_INFORMATION SUPPLIED_
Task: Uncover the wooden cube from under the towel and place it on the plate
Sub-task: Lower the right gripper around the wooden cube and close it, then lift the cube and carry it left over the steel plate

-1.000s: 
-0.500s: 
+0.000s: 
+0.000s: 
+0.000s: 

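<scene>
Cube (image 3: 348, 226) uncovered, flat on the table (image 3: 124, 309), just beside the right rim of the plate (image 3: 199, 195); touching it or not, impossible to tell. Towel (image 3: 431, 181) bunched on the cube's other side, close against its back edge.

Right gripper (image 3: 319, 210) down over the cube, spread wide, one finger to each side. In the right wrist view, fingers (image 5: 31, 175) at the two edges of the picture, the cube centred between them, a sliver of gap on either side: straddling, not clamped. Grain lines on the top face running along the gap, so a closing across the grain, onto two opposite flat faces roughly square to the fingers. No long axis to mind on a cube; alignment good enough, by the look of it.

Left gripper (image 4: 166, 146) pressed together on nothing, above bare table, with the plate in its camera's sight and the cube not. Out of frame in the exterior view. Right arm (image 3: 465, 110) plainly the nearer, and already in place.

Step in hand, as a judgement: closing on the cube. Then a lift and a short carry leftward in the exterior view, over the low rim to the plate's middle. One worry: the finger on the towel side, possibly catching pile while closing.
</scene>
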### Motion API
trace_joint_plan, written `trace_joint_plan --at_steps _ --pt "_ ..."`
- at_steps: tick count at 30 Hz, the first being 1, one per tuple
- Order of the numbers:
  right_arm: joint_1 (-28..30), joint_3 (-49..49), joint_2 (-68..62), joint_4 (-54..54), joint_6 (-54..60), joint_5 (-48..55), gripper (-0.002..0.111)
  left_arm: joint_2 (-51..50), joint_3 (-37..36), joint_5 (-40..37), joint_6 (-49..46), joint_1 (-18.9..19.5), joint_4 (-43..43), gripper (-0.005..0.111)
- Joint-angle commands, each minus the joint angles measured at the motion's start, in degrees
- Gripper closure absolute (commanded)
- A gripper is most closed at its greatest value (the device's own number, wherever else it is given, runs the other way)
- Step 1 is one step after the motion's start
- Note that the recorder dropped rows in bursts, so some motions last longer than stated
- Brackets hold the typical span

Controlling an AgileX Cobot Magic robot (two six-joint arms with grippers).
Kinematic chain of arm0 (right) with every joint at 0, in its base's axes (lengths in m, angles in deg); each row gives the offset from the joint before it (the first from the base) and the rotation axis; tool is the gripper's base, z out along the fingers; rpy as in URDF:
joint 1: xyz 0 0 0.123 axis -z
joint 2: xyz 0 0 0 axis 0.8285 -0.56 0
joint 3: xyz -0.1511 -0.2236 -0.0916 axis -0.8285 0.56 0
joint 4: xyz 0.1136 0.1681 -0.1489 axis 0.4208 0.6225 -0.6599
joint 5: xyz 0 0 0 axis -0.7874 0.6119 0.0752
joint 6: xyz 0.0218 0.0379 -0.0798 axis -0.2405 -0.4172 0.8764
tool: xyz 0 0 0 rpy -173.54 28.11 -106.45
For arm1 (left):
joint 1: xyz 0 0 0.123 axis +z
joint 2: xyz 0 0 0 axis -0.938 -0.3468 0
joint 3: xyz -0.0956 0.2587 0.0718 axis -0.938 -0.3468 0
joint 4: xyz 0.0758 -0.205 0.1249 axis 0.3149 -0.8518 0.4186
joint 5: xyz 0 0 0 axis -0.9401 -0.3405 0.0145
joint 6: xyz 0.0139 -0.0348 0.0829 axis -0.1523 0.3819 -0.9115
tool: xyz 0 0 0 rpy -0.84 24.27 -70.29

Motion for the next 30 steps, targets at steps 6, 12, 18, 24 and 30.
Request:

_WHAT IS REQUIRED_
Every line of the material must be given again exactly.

_RESPONSE TO THIS TASK_
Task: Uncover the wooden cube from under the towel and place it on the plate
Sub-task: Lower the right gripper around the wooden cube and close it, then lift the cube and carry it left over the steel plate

-1.000s: 
-0.500s: 
+0.000s: 
+0.000s: 
+0.000s: 

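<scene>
Cube (image 3: 348, 226) uncovered, flat on the table (image 3: 124, 309), just beside the right rim of the plate (image 3: 199, 195); touching it or not, impossible to tell. Towel (image 3: 431, 181) bunched on the cube's other side, close against its back edge.

Right gripper (image 3: 319, 210) down over the cube, spread wide, one finger to each side. In the right wrist view, fingers (image 5: 31, 175) at the two edges of the picture, the cube centred between them, a sliver of gap on either side: straddling, not clamped. Grain lines on the top face running along the gap, so a closing across the grain, onto two opposite flat faces roughly square to the fingers. No long axis to mind on a cube; alignment good enough, by the look of it.

Left gripper (image 4: 166, 146) pressed together on nothing, above bare table, with the plate in its camera's sight and the cube not. Out of frame in the exterior view. Right arm (image 3: 465, 110) plainly the nearer, and already in place.

Step in hand, as a judgement: closing on the cube. Then a lift and a short carry leftward in the exterior view, over the low rim to the plate's middle. One worry: the finger on the towel side, possibly catching pile while closing.
</scene>
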### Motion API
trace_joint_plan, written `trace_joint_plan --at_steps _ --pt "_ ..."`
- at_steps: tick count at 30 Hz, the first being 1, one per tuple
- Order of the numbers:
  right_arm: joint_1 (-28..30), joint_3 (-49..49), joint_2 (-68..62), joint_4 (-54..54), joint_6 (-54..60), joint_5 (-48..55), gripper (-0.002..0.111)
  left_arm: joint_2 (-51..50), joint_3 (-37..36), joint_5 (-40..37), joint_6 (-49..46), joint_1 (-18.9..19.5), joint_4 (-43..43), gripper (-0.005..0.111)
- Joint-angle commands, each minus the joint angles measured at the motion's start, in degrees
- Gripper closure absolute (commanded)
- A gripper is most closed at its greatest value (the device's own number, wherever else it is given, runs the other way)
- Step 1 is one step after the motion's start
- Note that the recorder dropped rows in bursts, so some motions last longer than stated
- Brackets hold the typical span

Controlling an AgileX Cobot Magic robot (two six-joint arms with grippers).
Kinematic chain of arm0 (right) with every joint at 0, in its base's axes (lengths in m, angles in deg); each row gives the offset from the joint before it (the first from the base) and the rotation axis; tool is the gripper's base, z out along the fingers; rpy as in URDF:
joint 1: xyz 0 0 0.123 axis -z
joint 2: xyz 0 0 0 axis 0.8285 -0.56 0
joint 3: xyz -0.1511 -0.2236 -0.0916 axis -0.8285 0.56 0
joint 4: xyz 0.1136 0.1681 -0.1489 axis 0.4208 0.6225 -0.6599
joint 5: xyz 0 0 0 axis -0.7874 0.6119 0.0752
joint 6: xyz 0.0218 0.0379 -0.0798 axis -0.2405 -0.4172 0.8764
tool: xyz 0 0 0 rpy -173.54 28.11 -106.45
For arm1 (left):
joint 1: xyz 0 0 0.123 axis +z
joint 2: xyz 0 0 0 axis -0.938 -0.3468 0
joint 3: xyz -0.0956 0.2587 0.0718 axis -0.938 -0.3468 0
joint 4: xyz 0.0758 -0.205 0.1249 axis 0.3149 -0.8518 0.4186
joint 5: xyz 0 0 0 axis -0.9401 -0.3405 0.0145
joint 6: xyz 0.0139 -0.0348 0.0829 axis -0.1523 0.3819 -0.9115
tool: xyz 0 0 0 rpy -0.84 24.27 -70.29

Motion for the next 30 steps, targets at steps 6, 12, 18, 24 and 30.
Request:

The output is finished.